Il appartient à l'autorité locale de définir les partis d'urbanisme que traduit le plan local d'urbanisme (PLU) dans le respect des dispositions du code de l'urbanisme.

Dès lors, la légalité des prescriptions d'un PLU ayant pour effet d'interdire dans une zone U la plupart des constructions nouvelles s'apprécie au regard du parti d'urbanisme retenu, défini notamment par les orientations générales et par les objectifs du projet d'aménagement et de développement durables (PADD).

En l'espèce, le règlement du PLU attaqué a institué des zones Ud correspondant " aux villages, hameaux et groupements bâtis existants, situés en dehors de l'enveloppe urbaine du centre ". Dans ces zones, l'article Ud 1 a interdit les nouvelles constructions à usage de logements, les constructions et installations à vocation industrielle, les entrepôts non liés à une activité existante, les nouvelles exploitations agricoles, les terrains de camping ainsi que certains terrassements, tandis que l'article Ud 2, qui n'interdit pas les autres destinations de constructions, a admis à des conditions particulières les établissements artisanaux, l'extension limitée des constructions existantes, les piscines et les annexes, les constructions nouvelles après lotissement et les bâtiments d'activités existants.

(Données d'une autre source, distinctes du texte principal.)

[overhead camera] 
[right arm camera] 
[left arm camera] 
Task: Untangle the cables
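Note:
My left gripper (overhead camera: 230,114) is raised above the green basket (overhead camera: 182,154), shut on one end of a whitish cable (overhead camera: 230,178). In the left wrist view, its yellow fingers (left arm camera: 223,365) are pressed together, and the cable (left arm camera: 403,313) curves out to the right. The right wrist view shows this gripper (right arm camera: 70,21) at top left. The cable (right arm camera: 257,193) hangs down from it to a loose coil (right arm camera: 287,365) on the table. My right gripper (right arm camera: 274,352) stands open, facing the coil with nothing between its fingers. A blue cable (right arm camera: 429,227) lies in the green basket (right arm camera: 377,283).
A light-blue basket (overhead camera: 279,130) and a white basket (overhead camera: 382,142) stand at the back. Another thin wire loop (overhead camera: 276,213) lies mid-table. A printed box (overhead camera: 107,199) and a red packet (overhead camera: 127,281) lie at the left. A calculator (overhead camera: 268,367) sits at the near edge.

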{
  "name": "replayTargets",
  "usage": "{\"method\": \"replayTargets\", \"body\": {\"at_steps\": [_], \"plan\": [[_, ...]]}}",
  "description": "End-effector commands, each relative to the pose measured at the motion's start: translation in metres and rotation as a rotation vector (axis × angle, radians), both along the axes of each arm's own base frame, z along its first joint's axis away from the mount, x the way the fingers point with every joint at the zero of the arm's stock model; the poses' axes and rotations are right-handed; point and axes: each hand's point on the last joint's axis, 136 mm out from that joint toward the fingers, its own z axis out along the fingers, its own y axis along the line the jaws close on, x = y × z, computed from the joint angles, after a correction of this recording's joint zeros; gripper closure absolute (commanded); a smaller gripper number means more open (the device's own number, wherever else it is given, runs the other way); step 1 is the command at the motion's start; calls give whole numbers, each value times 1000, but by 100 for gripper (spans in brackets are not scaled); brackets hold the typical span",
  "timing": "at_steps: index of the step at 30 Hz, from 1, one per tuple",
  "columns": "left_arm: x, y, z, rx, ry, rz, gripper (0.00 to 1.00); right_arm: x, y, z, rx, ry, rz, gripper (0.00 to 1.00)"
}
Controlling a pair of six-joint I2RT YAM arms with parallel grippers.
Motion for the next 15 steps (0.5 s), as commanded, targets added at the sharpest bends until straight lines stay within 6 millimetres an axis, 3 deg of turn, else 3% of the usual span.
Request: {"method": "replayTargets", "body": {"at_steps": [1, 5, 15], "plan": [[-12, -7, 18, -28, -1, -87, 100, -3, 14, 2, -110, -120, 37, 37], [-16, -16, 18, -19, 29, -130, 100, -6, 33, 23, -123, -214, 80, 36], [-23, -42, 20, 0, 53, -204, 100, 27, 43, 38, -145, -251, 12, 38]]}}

La cour administrative d'appel a jugé illégaux les articles Ud 1 et Ud 2 du règlement du plan local d'urbanisme, dont elle a estimé qu'ils avaient pour effet d'interdire la plupart des constructions nouvelles sur les terrains non construits, au motif qu'un plan local d'urbanisme ne peut légalement fixer de règle générale ayant pour effet d'interdire la plupart des constructions nouvelles sur des terrains classés en zone U sans que cette inconstructibilité ne soit justifiée par un motif prévu par la loi.

En statuant ainsi, alors qu'il appartient à l'autorité locale de définir les partis d'urbanisme que traduit le plan local d'urbanisme dans le respect des dispositions du code de l'urbanisme, sans rechercher si les prescriptions retenues en l'espèce par le règlement des zones Ud situées en dehors de " l'enveloppe urbaine du centre " pouvaient être légalement adoptées compte tenu du parti d'urbanisme visant à " recentrer l'urbanisation ", tel que défini notamment par les orientations générales et par les objectifs du projet d'aménagement et de développement durables, la cour a commis une erreur de droit.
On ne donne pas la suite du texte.